Which is better for enterprise: InData Labs or N-iX?

N-iX is the larger team and typically the better enterprise-scale choice. For very large programmes, verify team size and compliance coverage directly with each company before shortlisting.

What are the main differences between InData Labs and N-iX?

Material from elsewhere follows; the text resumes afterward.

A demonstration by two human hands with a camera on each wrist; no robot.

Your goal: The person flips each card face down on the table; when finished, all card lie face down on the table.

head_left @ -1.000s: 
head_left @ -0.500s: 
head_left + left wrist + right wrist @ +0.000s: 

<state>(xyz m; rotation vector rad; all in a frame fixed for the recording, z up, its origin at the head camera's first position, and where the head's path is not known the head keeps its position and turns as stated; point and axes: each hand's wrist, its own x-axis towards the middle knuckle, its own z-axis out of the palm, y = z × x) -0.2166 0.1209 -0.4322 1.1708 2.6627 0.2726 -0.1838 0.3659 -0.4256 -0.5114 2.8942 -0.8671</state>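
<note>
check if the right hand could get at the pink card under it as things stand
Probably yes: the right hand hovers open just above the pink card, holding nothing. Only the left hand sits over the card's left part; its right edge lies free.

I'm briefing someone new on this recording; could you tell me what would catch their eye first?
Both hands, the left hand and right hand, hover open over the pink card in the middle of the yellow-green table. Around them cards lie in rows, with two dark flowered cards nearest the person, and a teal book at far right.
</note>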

InData Labs's primary differentiator is: pure-play data science boutique with 4.9/5 clutch rating across 18 independent reviews and documented post-launch iteration model. N-iX's primary differentiator is: named fortune 500 mlops deployments at bosch, gogo, and fluke with 2,000+ engineers and a data-infrastructure-first ml approach. They also differ in team size (100–200 vs 2,000–3,000), minimum engagement ($25K vs $100K), and primary industries served (FinTech, Healthcare vs Manufacturing, Logistics).

Last reviewed: July 2026. Verify all details directly with each company before making a decision.